Moins rageur dans ces textes que le rap dit mondialisé, la forme pakistanaise, par le prisme de la promotion des langues régionales s'oppose aux idéologies fondamentalistes réductrices. Phénomène particulièrement sensible au Pendjab , province qui longe les frontières du nord ouest de l'Inde. Un exemple dans les campagnes reculées où Kasim Raja fait entendre sa voix et fait revivre le pendjabi , langue disparue sous l'ourdou que l'unité nationale pakistanaise avait imposé en 1947 lors de la création du pays.

Mais au délà de la langue, Kasim veut chanter les fermes de son village. Ces villages que la modernité citadine oublie.
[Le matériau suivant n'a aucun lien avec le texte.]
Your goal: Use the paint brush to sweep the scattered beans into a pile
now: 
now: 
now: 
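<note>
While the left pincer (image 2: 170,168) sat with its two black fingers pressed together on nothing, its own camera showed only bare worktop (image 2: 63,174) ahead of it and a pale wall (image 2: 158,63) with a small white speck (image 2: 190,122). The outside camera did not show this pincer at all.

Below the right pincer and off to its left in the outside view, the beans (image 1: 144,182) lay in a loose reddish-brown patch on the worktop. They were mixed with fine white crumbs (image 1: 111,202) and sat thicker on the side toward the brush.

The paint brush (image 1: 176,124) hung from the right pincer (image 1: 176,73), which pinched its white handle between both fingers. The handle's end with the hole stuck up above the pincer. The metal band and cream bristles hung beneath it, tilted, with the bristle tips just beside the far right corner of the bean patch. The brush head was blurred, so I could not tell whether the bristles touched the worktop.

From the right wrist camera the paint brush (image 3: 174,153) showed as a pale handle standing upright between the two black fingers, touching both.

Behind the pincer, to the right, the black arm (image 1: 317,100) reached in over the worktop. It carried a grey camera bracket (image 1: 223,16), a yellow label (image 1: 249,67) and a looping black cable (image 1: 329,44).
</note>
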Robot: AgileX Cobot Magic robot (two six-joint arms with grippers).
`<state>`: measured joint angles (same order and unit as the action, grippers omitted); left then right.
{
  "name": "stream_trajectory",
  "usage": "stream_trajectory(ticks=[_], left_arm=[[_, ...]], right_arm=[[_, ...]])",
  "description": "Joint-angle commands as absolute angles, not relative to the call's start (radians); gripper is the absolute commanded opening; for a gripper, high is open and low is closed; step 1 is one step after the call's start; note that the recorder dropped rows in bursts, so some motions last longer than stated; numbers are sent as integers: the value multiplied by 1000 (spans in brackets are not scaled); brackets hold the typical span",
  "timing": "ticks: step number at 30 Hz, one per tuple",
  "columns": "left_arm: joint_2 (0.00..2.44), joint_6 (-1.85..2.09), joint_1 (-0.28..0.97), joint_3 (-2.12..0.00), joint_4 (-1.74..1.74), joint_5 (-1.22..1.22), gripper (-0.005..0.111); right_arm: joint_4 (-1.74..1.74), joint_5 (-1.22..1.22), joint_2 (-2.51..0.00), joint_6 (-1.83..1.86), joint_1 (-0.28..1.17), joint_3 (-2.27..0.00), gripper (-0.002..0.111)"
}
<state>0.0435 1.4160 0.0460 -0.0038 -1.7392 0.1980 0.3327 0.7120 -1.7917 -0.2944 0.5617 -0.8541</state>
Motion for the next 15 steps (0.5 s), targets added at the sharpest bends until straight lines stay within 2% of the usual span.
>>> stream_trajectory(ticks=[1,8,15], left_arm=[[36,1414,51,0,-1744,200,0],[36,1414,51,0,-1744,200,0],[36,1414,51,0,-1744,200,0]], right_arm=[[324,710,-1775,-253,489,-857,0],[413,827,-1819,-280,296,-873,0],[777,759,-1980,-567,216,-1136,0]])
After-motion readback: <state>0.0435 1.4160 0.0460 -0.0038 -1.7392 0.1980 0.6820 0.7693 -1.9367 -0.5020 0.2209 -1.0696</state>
Quand les fondamentalistes s’appuient sur un Islam radical pour brandir un socle de valeurs, les rappeurs comme Kasim puisent d’autres origines identitaires, la vie des villages de leur grand père qu’il faut rebâtir.

Autre fief du rap pakistanais, le sud est de la province du Sindh ….

Festival sindhi
Festival sindhi © / CTC

Quand Muhamad Zia Ulaq au pouvoir dans les années 80 décide d’imposer l’ourdou comme seule et unique langue au Pakistan dans le but de faire de l’Islam un ciment d’unité nationale, des mouvements autonomistes sindhi se forment et détruisent tous les panneaux écrits en ourdou.

La tension est retombée mais les jeunes générations pour se détourner de la mode des écoles coraniques trouvent là un terreau. Les chansons en sindhi plaident l’harmonie entre les peuples et le premier à l’utiliser est un pakistanais exilé en Californie. De San Fransisco, Bohemia chante la nostalgie de sa région en sindhi et obtient un succès colossal.

Bohemia trouve un écho immédiatement chez le jeune Shazad Meer qui depuis sa plus jeune enfance compose des poèmes en sindhi. Bohemia lui donne le courage et le le rap un vecteur pour exprimer sa passion.

Le rap est un cadre mouvant. Grace à lui et ses représentants,l'idée que le Penjab est aussi un lien entre l'Inde et le Pakistan ne ravit pas Islamabad et New Dehli embarqués dans une stratégie de la tension permanente. Les musiciens se posent en antidote des deux nationalismes qui s'expriment à travers ce conflit larvé. Les Indiens Yo Yo Honey Sing et le pakistanais Imran Khan chantent parfois ensemble pour démontrer que la communion et la paix entre les deux peuples n’est pas une utopie.